DOI: 10.3923/rjss.2008.1.10



Physiological quality of seed lot is the result of pre-storage factors, acquisition of the ability to produce vigorous seeds and post-storage factors (Powell et al., 1984). Mother plant environment affects seed quality through climate and growth conditions (Delouche, 1980).

Hybrid summer crop seeds are produced in two seasons, i.e., spring and autumn under glasshouse or plastic tunnels in the Mediterranean basin (Passam and Khah, 1992). Two serial seed production seasons provides more profitable use of glasshouse field and produce more seeds within the same year. The growing temperature in spring gradually increases during the seed filling period (April-June) towards summer, contrarily, in autumn; it declines as seed maturation progresses on the plant (October-December) towards winter. It has been reported in various crop seeds that temperature during the critical growth stage, i.e., the seed filling period, has affected the seed yield and quality (Kameswara Rao and Jackson, 1996; Spears et al., 1997; Craufurd et al., 2002; Thomas et al., 2003; Greven et al., 2004; Demir et al., 2004). When produced under warmer conditions, storage longevity of rice (Ellis et al., 1993) and watermelon (Demir et al., 2004) seeds were shown to be less than that from cooler environments. Warm climate also reduced the seed dry mass in both species. Similarly, soyabean and bean seeds produced at high temperatures during seed filling were smaller, wrinkled and poor quality (Siddique and Goodwin, 1980; Spears et al., 1997). Occurrence of low quality was more prominent particularly when high temperature was combined with high relative humidity which is called field weathering (TeKrony et al., 1980).

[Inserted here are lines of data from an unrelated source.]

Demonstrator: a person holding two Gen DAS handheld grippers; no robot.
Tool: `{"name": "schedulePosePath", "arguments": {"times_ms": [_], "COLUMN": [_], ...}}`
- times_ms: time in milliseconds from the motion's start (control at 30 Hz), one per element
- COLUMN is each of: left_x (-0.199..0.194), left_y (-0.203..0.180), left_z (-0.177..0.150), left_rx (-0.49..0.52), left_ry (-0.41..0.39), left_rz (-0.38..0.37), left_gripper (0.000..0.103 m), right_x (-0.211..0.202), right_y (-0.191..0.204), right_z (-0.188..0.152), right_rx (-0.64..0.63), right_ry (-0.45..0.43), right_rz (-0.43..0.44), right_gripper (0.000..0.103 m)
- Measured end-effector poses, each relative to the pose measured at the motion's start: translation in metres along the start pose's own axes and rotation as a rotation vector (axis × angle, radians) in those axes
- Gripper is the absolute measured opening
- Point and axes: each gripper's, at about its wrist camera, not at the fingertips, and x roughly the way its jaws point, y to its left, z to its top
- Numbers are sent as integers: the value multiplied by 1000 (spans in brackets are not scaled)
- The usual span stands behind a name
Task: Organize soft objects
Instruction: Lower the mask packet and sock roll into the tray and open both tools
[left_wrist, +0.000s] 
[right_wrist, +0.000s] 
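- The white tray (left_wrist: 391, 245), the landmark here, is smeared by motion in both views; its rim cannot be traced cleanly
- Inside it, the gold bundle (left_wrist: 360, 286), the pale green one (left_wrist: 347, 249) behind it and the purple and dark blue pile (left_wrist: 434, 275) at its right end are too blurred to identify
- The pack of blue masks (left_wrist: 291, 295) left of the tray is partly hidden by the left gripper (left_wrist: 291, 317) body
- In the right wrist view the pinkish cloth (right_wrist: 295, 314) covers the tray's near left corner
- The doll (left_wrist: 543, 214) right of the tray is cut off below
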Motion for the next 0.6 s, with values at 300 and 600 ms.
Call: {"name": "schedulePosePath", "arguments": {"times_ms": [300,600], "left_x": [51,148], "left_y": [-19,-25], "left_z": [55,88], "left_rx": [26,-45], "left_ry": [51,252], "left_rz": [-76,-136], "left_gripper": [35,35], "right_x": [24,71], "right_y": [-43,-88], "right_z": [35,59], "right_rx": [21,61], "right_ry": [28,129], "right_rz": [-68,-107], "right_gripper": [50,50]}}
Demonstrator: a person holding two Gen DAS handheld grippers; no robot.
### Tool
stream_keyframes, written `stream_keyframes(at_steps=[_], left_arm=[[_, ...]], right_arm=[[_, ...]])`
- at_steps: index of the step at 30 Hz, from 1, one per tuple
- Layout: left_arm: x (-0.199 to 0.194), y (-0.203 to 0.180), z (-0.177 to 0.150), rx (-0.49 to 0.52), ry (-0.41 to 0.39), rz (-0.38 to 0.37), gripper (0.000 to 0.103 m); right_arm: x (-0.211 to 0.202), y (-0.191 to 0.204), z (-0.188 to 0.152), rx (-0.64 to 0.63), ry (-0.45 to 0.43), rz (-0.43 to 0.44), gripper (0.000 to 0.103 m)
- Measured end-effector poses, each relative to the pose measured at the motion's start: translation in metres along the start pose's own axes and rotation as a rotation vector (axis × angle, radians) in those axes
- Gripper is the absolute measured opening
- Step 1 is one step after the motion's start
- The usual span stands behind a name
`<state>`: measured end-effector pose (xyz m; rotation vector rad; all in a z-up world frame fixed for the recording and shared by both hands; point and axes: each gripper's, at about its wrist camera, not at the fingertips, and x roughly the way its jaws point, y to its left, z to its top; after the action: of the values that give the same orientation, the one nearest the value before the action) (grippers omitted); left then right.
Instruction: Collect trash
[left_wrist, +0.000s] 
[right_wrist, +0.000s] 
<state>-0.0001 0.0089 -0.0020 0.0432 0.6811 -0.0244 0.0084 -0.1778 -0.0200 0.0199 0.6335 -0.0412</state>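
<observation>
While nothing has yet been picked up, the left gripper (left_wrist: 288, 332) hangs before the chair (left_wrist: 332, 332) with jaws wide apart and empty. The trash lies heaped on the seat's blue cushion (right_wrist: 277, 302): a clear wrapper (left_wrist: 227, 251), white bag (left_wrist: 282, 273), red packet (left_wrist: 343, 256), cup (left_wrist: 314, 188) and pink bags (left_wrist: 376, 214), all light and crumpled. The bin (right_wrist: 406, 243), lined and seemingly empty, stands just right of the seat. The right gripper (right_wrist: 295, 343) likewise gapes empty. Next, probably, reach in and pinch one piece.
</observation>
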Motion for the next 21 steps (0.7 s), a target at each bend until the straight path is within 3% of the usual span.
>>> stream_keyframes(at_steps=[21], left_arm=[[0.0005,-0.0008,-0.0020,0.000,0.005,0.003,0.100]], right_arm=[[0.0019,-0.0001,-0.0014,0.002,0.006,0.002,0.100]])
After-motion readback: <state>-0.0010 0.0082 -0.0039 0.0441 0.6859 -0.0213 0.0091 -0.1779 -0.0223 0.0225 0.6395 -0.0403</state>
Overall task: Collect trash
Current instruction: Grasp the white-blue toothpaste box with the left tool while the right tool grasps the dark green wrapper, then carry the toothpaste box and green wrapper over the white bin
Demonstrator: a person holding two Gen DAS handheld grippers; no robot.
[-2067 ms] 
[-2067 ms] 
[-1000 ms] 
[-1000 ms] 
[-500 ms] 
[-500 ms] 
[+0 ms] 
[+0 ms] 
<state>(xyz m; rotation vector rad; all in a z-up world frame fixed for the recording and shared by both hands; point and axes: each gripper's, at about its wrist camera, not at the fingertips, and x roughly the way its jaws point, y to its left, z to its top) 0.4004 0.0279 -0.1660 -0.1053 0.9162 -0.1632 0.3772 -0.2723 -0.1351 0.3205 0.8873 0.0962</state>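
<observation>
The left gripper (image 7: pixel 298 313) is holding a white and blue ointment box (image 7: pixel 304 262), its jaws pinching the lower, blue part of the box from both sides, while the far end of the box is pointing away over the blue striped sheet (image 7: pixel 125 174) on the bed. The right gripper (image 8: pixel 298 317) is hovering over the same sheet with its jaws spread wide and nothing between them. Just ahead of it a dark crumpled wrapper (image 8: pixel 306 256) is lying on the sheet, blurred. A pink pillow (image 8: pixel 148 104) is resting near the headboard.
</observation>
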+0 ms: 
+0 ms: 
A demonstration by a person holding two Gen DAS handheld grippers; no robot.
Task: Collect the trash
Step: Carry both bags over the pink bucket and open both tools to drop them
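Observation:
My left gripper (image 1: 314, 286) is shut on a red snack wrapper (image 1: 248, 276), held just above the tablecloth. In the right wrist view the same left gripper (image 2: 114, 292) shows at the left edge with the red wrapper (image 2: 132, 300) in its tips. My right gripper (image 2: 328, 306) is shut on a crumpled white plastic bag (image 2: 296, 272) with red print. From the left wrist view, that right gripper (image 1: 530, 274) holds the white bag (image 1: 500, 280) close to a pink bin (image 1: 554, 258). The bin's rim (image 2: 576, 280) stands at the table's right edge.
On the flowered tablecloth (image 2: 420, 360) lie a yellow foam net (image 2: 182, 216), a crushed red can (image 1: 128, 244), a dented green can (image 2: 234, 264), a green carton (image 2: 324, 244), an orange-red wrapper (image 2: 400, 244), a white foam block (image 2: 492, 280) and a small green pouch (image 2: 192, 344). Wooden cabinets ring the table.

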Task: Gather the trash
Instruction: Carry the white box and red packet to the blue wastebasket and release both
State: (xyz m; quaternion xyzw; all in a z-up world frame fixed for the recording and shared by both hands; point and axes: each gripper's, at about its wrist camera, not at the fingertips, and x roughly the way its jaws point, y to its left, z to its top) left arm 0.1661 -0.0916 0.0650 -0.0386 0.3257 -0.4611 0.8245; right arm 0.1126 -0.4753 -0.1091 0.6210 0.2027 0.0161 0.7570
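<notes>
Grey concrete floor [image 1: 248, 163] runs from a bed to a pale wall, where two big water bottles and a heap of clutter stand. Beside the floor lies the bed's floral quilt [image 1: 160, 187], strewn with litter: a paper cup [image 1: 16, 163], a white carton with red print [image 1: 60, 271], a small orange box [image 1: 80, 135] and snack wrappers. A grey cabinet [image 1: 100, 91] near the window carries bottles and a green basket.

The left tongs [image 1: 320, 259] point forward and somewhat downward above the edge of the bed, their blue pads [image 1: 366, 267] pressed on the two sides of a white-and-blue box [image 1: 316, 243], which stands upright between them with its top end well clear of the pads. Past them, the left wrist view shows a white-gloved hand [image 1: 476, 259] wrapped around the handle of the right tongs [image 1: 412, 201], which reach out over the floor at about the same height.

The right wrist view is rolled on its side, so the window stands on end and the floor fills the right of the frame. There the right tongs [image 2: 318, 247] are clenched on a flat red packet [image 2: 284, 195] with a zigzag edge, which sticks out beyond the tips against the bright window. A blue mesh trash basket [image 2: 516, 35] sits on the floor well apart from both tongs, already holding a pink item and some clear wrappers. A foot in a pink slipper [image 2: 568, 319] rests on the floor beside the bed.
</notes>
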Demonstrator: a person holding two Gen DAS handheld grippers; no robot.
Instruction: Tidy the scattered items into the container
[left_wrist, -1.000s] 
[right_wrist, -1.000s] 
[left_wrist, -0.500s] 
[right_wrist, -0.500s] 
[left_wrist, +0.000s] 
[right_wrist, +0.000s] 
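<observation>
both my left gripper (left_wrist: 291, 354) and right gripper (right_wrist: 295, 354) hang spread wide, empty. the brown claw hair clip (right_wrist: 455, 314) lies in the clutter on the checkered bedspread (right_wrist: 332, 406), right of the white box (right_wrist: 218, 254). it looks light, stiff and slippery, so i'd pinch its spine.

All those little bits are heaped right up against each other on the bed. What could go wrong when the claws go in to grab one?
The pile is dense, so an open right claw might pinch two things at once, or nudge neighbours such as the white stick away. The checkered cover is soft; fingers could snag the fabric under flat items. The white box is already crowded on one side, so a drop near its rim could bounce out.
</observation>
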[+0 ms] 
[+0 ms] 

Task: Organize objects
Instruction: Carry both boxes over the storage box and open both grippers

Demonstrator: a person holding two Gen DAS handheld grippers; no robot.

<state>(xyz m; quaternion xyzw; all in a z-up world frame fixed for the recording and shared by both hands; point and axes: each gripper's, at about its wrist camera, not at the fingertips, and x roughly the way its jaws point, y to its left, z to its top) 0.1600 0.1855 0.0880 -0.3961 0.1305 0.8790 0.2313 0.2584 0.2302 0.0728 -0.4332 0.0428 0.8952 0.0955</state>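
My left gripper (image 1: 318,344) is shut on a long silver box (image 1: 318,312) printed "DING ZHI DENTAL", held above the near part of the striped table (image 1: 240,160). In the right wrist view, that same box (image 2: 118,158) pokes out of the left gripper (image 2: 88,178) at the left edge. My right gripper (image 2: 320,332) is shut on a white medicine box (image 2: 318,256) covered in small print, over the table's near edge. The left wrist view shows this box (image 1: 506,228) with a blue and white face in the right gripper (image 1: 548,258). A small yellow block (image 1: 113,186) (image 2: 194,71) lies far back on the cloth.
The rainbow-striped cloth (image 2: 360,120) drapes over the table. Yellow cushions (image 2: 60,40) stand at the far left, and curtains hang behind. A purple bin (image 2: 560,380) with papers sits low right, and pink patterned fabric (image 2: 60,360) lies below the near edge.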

Although not an environmental factor, harvest time is known to be a major factor responsible for physiological maturation level, size and vigour of seed during maturation (Delouche, 1980). The decision of when to harvest particularly under varying environmental conditions is therefore of importance to get maximum seed quality. Various studies examining the influence of seed development on seed quality in tomato have shown that seeds extracted from fruits harvested 70-75 days after anthesis (Berry and Bewley, 1991; Demir and Ellis, 1992; Liu et al., 1996) or when fruits are firm red (Valdes and Gray, 1998; Demir and Samit, 2001; Ramirez-Rosales et al., 2004) had the maximum viability and vigour. Although growing environment was not considered in these studies, environment and seed maturation may co-interact and time of occurrence of maximum quality may change. Moreover, changes in transplant quality, in relation to environment during seed development on the plant are valuable information for horticultural technology. Protected tomato cultivation by and large was done by using high value hybrid seeds. Therefore, high emergence percentage, uniform and developed transplant production has utmost importance (Cantliffe, 1994).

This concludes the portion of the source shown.